Start Kafka Broker 1

As a JMX_PORT is already set from broker 0 you will need to specify a new port number for Broker 1.

JMX_PORT=9997 $KAFKA_HOME/bin/kafka-server-start.sh config/server1.properties

[2016-08-03 18:04:29,616] INFO Registered broker 1 at path /brokers/ids/1 with address 192.168.1.91:9093. (kafka.utils.ZkUtils$)
[2016-08-03 18:04:29,631] INFO [Kafka Server 1], started (kafka.server.KafkaServer)

Start Kafka Broker 2

As Brokers 0 and 1 have their own JMX ports, one again you’ll need to specify a new one for broker 2.

JMX_PORT=9998 $KAFKA_HOME/bin/kafka-server-start.sh config/server2.properties

[2016-08-03 18:04:51,572] INFO Registered broker 2 at path /brokers/ids/2 with address 192.168.1.91:9094. (kafka.utils.ZkUtils$)
[2016-08-03 18:04:51,586] INFO [Kafka Server 2], started (kafka.server.KafkaServer)

Create a new topic

While Kafka can create new topics on the fly when messages are sent to them Onyx doesn’t always behave when the job is submitted but the topic isn’t there.
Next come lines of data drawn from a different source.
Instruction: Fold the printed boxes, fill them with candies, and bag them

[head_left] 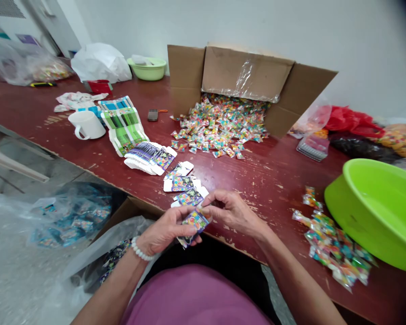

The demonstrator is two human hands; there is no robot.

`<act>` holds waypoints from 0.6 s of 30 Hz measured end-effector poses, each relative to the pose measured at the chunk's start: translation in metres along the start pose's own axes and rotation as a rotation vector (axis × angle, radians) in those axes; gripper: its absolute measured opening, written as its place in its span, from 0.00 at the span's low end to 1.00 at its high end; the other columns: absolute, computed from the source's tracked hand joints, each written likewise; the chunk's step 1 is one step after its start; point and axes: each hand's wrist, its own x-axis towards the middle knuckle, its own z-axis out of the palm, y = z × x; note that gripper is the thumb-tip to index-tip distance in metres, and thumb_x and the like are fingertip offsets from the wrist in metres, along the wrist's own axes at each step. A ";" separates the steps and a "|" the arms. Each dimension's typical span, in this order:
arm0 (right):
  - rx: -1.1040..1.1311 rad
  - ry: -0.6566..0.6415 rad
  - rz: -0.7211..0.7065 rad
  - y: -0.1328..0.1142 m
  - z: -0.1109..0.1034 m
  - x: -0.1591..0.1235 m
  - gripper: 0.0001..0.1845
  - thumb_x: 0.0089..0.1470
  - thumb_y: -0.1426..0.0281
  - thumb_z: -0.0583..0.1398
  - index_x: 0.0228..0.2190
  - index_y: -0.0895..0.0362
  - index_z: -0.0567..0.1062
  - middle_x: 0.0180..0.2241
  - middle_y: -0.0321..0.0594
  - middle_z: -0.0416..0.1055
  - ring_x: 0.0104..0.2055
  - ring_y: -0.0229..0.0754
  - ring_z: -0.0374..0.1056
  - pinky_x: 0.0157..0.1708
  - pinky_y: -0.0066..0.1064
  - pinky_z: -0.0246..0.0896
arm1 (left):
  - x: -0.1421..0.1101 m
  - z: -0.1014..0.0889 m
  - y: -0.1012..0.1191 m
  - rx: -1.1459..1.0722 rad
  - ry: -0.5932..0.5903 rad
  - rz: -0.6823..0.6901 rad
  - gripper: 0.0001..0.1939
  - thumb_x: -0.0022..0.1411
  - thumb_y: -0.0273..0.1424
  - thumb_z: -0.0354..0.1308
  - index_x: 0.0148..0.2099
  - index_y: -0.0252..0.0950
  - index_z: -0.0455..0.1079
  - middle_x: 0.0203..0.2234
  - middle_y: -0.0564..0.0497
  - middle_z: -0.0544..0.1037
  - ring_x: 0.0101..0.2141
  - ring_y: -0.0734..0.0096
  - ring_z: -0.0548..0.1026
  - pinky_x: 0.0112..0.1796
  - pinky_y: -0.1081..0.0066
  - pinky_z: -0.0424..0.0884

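Note:
My left hand (171,230) is closed around a small printed box (193,225), dark blue with bright candy pictures. The fingertips of my right hand (228,210) pinch at the box's upper end, where a bit of white flap shows; whether anything else is between them is hidden. Just beyond my hands, several similar small boxes (182,183) lie in a row on the table, with white flaps sticking out. Behind them is a fanned stack of flat, unfolded boxes (150,158), and green printed card sheets (125,128) lie further back.
A cardboard carton (246,74) on its side spills wrapped candies (219,122) onto the red table (267,171). At right, a green basin (375,221) stands beside more candy packets (334,248). A white mug (87,125) sits left. Plastic bags of packets (71,221) hang below the table's edge.

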 end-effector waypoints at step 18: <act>0.397 0.385 0.057 -0.009 0.022 -0.007 0.12 0.58 0.64 0.63 0.44 0.50 0.76 0.41 0.39 0.76 0.38 0.41 0.72 0.40 0.33 0.67 | 0.016 0.020 -0.004 -0.179 0.134 0.135 0.25 0.65 0.50 0.50 0.44 0.32 0.71 0.25 0.48 0.77 0.18 0.70 0.74 0.21 0.72 0.70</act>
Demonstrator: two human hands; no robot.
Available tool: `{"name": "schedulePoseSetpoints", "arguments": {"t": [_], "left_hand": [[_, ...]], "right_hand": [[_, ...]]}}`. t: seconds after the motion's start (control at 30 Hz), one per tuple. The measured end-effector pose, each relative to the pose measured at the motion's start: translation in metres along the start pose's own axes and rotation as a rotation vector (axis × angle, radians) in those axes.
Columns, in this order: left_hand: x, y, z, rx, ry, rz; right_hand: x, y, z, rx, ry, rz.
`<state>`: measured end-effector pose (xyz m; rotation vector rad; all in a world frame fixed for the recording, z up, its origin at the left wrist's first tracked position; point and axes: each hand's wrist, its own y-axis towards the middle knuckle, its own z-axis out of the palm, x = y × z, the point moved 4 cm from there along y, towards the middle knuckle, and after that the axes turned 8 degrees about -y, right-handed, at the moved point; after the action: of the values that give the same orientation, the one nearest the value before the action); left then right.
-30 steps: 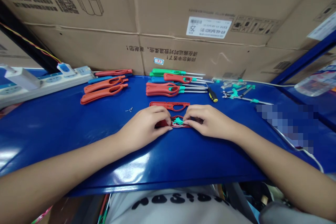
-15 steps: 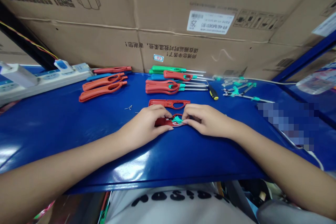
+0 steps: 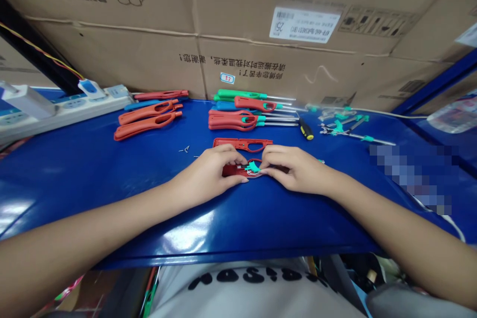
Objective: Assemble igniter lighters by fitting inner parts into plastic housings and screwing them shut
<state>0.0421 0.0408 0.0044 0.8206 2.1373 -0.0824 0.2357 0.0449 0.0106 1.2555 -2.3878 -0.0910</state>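
Note:
My left hand [image 3: 210, 171] and my right hand [image 3: 294, 169] meet over a red lighter shell [image 3: 234, 170] lying on the blue table [image 3: 93, 174]. Both hands pinch it with closed fingers. A teal trigger piece [image 3: 254, 167] with thin wires shows between my fingertips. Another red half shell [image 3: 242, 144] lies just beyond my hands, untouched.
Orange-red shell halves [image 3: 149, 120] lie at the back left beside a white power strip [image 3: 63, 107]. Finished lighters [image 3: 246, 112] in red, green and blue sit at the back centre. A screwdriver [image 3: 306, 130] and teal-tipped metal parts [image 3: 345, 124] lie back right. Cardboard boxes [image 3: 242, 35] wall the rear.
Both hands have stayed on the red shell with only small finger shifts. The view has drifted slightly, so everything sits a little higher.

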Motion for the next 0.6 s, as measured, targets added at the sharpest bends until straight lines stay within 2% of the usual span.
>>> {"name": "schedulePoseSetpoints", "arguments": {"t": [0.23, 0.37, 0.6], "left_hand": [[-0.002, -0.001, 0.001, -0.003, 0.052, 0.028], [-0.006, -0.003, 0.002, 0.04, 0.113, 0.108], [-0.009, -0.007, 0.006, 0.107, 0.309, 0.201]], "right_hand": [[0.005, -0.001, -0.001, 0.049, -0.084, 0.003], [0.007, -0.001, -0.003, 0.101, -0.203, 0.036], [0.004, -0.002, -0.01, 0.082, -0.016, 0.107]]}}
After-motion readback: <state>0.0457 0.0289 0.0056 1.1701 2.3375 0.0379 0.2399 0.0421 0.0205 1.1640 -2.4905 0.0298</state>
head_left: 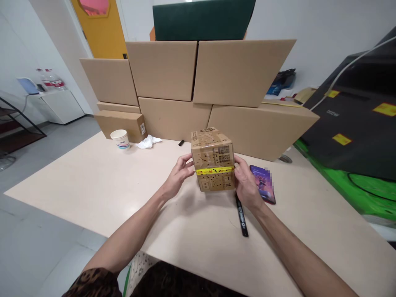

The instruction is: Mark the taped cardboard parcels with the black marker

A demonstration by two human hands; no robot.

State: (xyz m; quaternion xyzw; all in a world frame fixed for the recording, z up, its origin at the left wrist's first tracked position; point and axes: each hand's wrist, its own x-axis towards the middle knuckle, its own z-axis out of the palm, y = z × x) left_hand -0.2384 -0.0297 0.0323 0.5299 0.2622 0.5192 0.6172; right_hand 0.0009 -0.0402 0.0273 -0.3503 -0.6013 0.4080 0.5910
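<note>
Between my two hands is a small cardboard box (213, 154), printed with dark marks and wrapped with a yellow tape band. It is tilted and seems raised off the tabletop, with a shadow beneath. My left hand (179, 173) grips its left side, fingers against the cardboard. On the opposite side, my right hand (246, 181) presses with thumb and fingers, some of them hidden behind the box. A black marker (242, 218) lies on the table just below my right hand, its upper end partly covered. Right of that hand rests a phone (261, 183) with a lit purple screen.
Large cardboard boxes (163, 70) are stacked along the table's (77, 173) back edge, a dark green box (204, 20) on top. A paper cup (120, 139), crumpled tissue (148, 142) and small black cap (181, 143) stand before them. A big black case (355, 111) is at the right.
</note>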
So it’s safer to create the topic ahead of time.

$KAFKA_HOME/bin/kafka-topics.sh --create --zookeeper localhost:2181 --topic my-message-stream --replication-factor 3 --partitions 1

Created topic "my-message-stream".

Notice the partition count is 1, that needs to match the number of peers on the :in channel of the Kafka reader.

Start the Onyx Peers

We’ve already create the uberjar so it’s just a case of firing up the peers.
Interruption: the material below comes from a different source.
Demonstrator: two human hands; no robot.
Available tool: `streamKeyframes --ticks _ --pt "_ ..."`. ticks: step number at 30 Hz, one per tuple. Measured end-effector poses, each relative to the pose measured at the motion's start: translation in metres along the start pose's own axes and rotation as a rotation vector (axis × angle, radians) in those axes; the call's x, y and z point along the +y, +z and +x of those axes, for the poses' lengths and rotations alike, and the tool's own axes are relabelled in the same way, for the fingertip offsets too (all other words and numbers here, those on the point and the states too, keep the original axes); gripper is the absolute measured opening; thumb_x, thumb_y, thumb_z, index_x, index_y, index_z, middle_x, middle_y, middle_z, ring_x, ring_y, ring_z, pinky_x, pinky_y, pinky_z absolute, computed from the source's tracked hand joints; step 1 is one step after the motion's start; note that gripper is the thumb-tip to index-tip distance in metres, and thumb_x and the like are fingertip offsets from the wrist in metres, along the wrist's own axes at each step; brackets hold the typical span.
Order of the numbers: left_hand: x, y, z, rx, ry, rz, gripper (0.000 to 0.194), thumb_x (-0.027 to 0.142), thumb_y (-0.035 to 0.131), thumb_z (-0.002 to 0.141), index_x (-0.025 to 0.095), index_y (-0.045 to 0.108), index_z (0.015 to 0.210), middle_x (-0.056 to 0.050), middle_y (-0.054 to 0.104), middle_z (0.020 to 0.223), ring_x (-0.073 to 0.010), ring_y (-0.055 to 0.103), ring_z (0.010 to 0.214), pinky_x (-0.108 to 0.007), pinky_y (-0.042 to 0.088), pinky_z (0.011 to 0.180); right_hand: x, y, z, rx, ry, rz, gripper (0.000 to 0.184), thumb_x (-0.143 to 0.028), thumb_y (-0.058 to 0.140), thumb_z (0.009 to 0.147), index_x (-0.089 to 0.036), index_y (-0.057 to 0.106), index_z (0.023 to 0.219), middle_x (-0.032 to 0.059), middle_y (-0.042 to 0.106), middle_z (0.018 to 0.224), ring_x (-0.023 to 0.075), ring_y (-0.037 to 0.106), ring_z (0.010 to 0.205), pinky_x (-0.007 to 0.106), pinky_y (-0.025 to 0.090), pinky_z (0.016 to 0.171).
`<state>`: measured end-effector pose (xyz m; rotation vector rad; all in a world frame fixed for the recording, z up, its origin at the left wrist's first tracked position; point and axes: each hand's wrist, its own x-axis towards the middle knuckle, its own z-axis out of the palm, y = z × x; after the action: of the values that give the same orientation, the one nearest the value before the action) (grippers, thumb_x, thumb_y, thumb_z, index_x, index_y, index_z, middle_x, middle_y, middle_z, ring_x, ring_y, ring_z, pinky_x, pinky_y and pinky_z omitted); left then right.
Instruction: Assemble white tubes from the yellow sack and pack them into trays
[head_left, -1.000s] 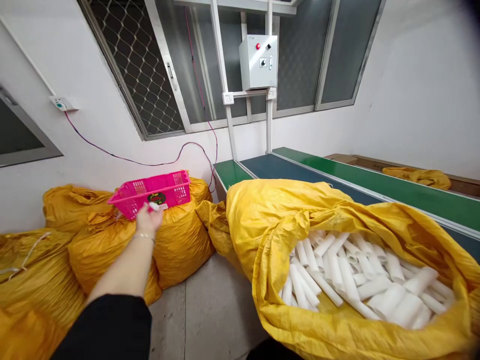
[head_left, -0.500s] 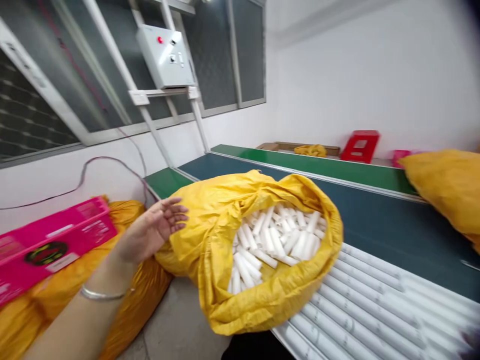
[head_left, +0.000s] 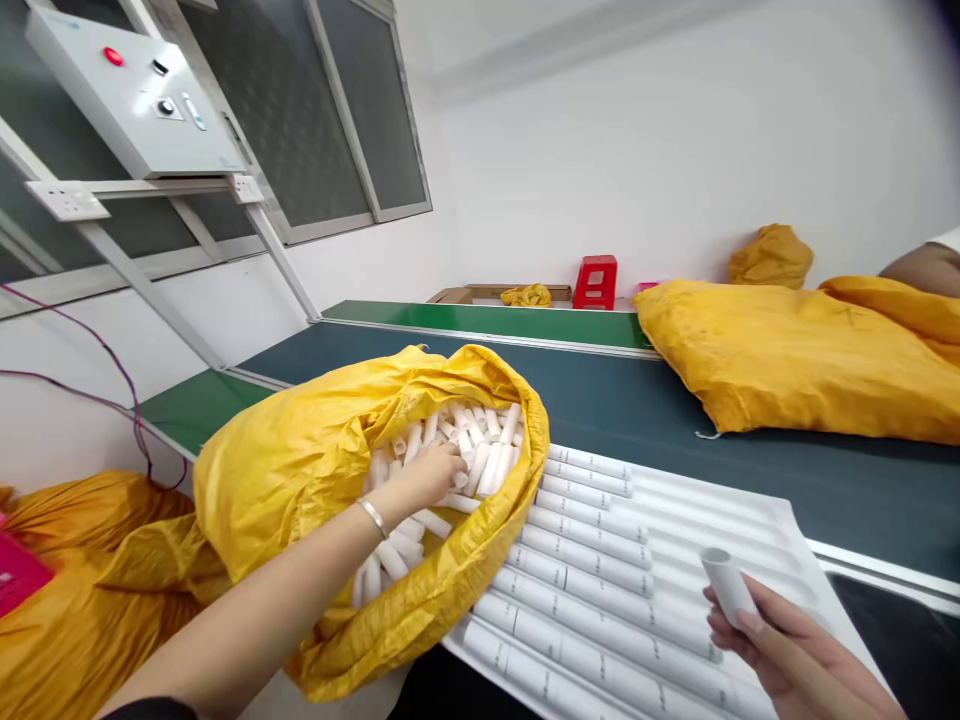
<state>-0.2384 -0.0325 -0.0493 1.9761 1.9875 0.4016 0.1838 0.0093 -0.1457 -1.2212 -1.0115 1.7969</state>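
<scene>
My left hand (head_left: 431,474), with a silver bangle on its wrist, is inside the mouth of a yellow woven sack (head_left: 277,450). Its fingers curl round a short white plastic tube (head_left: 460,481) among many loose white tubes (head_left: 491,468). At the lower right, my right hand (head_left: 787,640) grips another short white tube (head_left: 727,585), tilted, between thumb and fingers. That tube is over a white grooved tray (head_left: 772,515). Marked white tubes (head_left: 585,545) lie in parallel rows in the tray's left and front grooves. The sack overlaps the tray's left side.
A dark conveyor belt (head_left: 607,385) with green side strips (head_left: 450,318) runs behind. A full yellow sack (head_left: 795,355) lies on it at right, near a person's arm (head_left: 926,262). More sacks (head_left: 97,580) are at lower left; a control box (head_left: 135,95) hangs upper left.
My left hand has moved from beside the sack into its opening and closed on a tube. My right hand has come into view holding a tube. The view has swung right.
</scene>
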Motion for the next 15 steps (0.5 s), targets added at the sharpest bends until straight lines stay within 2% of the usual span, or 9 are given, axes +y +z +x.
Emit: streamKeyframes --ticks 3,5,7,9,12,13,15 --pt "0.019 -0.009 -0.002 0.102 0.003 -0.125 0.023 0.006 0.061 0.07 0.018 0.07 0.088 -0.009 0.065 0.097 -0.0276 0.057 0.1 -0.044 0.043 0.094 -0.012 0.008 -0.004 -0.015 -0.062 -0.152 0.055 -0.049 0.07 0.074 -0.022 0.06 0.121 0.0063 0.067 0.113 0.0226 0.066 0.088 0.026 0.058 0.075" --pt "0.046 -0.008 -0.008 0.166 0.017 -0.22 0.025 0.016 0.063 0.077 0.02 0.067 0.101 -0.009 0.065 0.106 -0.0253 0.058 0.104 -0.038 0.045 0.092 -0.024 0.025 -0.009 -0.06 -0.147 -0.234 0.054 -0.05 0.067 0.076 -0.022 0.058 0.122 0.0073 0.066 0.11 0.0206 0.065 0.083 0.026 0.057 0.071" --pt "0.077 0.0 -0.016 0.206 0.03 -0.379 0.026 0.026 0.062 0.082 0.02 0.064 0.106 -0.009 0.065 0.108 -0.0231 0.06 0.102 -0.034 0.048 0.088 -0.038 0.047 -0.014 -0.108 -0.264 -0.267 0.045 -0.049 0.064 0.08 -0.023 0.059 0.116 0.0069 0.066 0.101 0.0188 0.063 0.08 0.025 0.056 0.068" --pt "0.106 0.014 -0.022 0.243 0.01 -0.723 0.026 0.034 0.063 0.083 0.021 0.062 0.105 -0.008 0.066 0.104 -0.0215 0.062 0.097 -0.032 0.05 0.084 -0.049 0.069 -0.018 -0.168 -0.374 -0.285 0.036 -0.047 0.062 0.082 -0.023 0.06 0.109 0.0062 0.065 0.094 0.0175 0.061 0.078 0.025 0.054 0.066" --pt "0.139 0.038 -0.025 0.276 -0.1 -1.429 0.028 0.041 0.067 0.081 0.023 0.059 0.101 -0.004 0.067 0.098 -0.0215 0.064 0.095 -0.035 0.052 0.081 -0.057 0.09 -0.017 -0.241 -0.48 -0.317 0.03 -0.044 0.057 0.087 -0.023 0.06 0.108 0.0055 0.063 0.093 0.0151 0.059 0.075 0.026 0.053 0.068" --pt "0.146 0.045 -0.025 0.285 -0.141 -1.592 0.029 0.041 0.069 0.079 0.024 0.057 0.1 -0.003 0.068 0.097 -0.0214 0.064 0.096 -0.035 0.052 0.083 -0.057 0.093 -0.016 -0.257 -0.497 -0.323 0.029 -0.043 0.055 0.088 -0.023 0.06 0.109 0.0052 0.063 0.093 0.0147 0.058 0.075 0.026 0.053 0.069" --pt "0.153 0.055 -0.024 0.306 -0.218 -1.769 0.033 0.038 0.075 0.073 0.023 0.057 0.096 -0.002 0.068 0.097 -0.0204 0.064 0.098 -0.034 0.051 0.086 -0.057 0.094 -0.011 -0.279 -0.513 -0.324 0.027 -0.039 0.052 0.091 -0.024 0.059 0.112 0.0043 0.063 0.092 0.0143 0.058 0.075 0.027 0.053 0.069"
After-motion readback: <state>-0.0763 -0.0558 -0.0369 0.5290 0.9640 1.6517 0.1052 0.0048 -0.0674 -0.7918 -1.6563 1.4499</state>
$ java -cp target/peer.jar testapp.core start-peers 3 -c resources/config.edn -p :default
Starting peer-group
Starting env
Starting peers
Attempting to connect to Zookeeper @ 127.0.0.1:2181
Started peers. Blocking forever.

Now create a new terminal window so we can tail the logs.

Tail the onyx.log File

A lot of the output is dumped in the onyx.log file so it’s worth tailing it for errors and info. If the peer count is incorrect then it’ll show up here.

$ tail -f onyx.log
16-Aug-03 18:08:25 mini.local INFO [onyx.log.zookeeper] - Starting ZooKeeper client connection. If Onyx hangs here it may indicate a difficulty connecting to ZooKeeper.
16-Aug-03 18:08:25 jmini.local INFO [onyx.static.logging-configuration] - Starting Logging Configuration
16-Aug-03 18:08:25 mini.local INFO [onyx.log.zookeeper] - Starting ZooKeeper client connection. If Onyx hangs here it may indicate a difficulty connecting to ZooKeeper.
16-Aug-03 18:08:27 mini.local INFO [onyx.peer.communicator] - Starting Log Writer
16-Aug-03 18:08:27 mini.local INFO [onyx.peer.communicator] - Starting Replica Subscription
16-Aug-03 18:08:27 mini.local INFO [onyx.static.logging-configuration] - Starting Logging Configuration
16-Aug-03 18:08:27 mini.local INFO [onyx.messaging.acking-daemon] - Starting Acking Daemon
16-Aug-03 18:08:27 mini.local INFO [onyx.messaging.aeron] - Starting Aeron Messenger
16-Aug-03 18:08:27 mini.local INFO [onyx.peer.virtual-peer] - Starting Virtual Peer ec2d6a86-d221-4e98-b9c4-e01e845486cc
16-Aug-03 18:08:27 mini.local INFO [onyx.messaging.acking-daemon] - Starting Acking Daemon
16-Aug-03 18:08:27 mini.local INFO [onyx.messaging.aeron] - Starting Aeron Messenger
16-Aug-03 18:08:27 mini.local INFO [onyx.peer.virtual-peer] - Starting Virtual Peer 4d1b1c70-8d1c-4229-843c-42ef9a16e432
16-Aug-03 18:08:27 mini.local INFO [onyx.messaging.acking-daemon] - Starting Acking Daemon
16-Aug-03 18:08:27 mini.local INFO [onyx.messaging.aeron] - Starting Aeron Messenger
16-Aug-03 18:08:27 mini.local INFO [onyx.peer.virtual-peer] - Starting Virtual Peer 44be7413-dbce-46b5-a104-f161473f5bd6

Submit The Job

Submit the job, remember the job name has now changed from basic-job to kafka-job.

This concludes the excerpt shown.